Hamburger wird mit Sex in Wohnung gelockt und ausgeraubt

19-Jährige bietet im Internet Liebesdienste an. Doch sie ist nur ein Lockvogel. Prozessstart in Lübeck gegen vier Angeklagte.

Hamburg/Lübeck. Es war ein perfider Plan, den drei junge Männer und eine Frau geschmiedet haben: Die 19-Jährige gab sich als Prostituierte aus und lockte einen 34 Jahre alten Hamburger in eine Lübecker Wohnung. Doch statt der Liebesdienste wurde der Mann von ihren Komplizemn niedergeschlagen und erpresst, heißt es in der Anklageschrift der Staatsanwaltschaft.

Seit Mittwoch muss sich das Quartett vor der Jugendkammer des Landgerichts Lübeck für diese Tat im Oktober 2017 verantworten. Ihnen wird schwere räuberische Erpressung, erpresserischer Menschenraub und gefährliche Körperverletzung vorgeworfen.

Männer erpressten Geheimzahl für Bankkarte

Nach Medienberichten sollen die Angeklagten die Tat am ersten Prozesstag gestanden haben. Laut Staatsanwaltschaft fiel der Hamburger auf eine Annonce im Internet rein und verabredete sich mit der vermeintlichen Prostituierten. Als er die Wohnung betrat, wurde er sofort geschlagen. Zudem durchsuchten die beiden 24 Jahre alten Männer und ihr 20-jähriger Komplize ihr Opfer nach Wertsachen. Einer bedrohte den 34-Jährigen mit einem Messer und forderte die PIN für sein Handy. Zudem drohten die Täter ihrem Opfer Heroin zu spritzen, sollte es nicht die Geheimzahlen für seine Bankkarten preisgeben.

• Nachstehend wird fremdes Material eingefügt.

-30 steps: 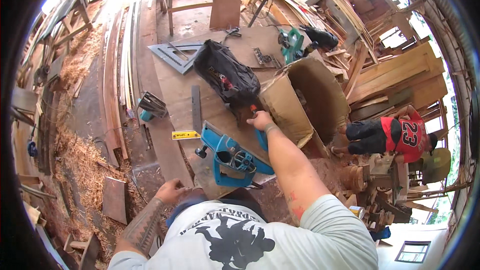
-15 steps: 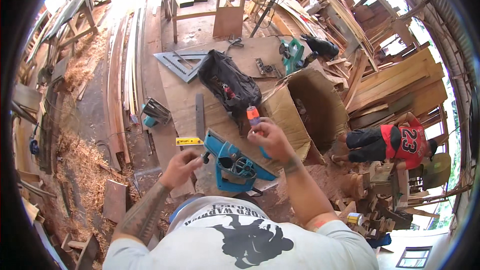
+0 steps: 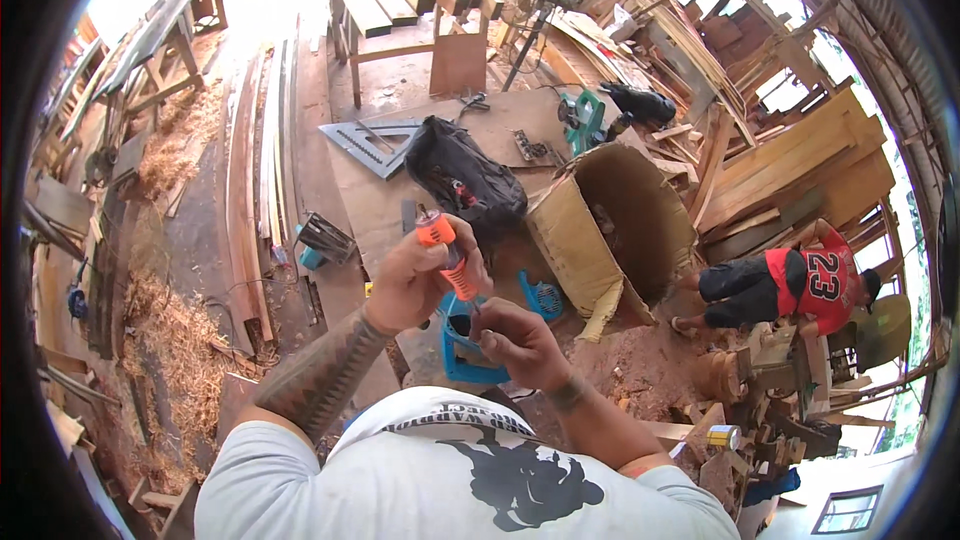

Nachdem die Täter die Daten erpresst hatten, fuhren zwei der Angeklagten mit dem Hamburger zu Geldautomaten in der Lübecker Innenstadt. Doch nirgendwo konnten sie Geld vom Konto des Mannes abeheben. Letztlich ließen sie ihn wieder laufen.

Der Prozess wird am 16. Juli in Lübeck fortgesetzt. Mit einem Urteil wird am 26. Juli gerechnet.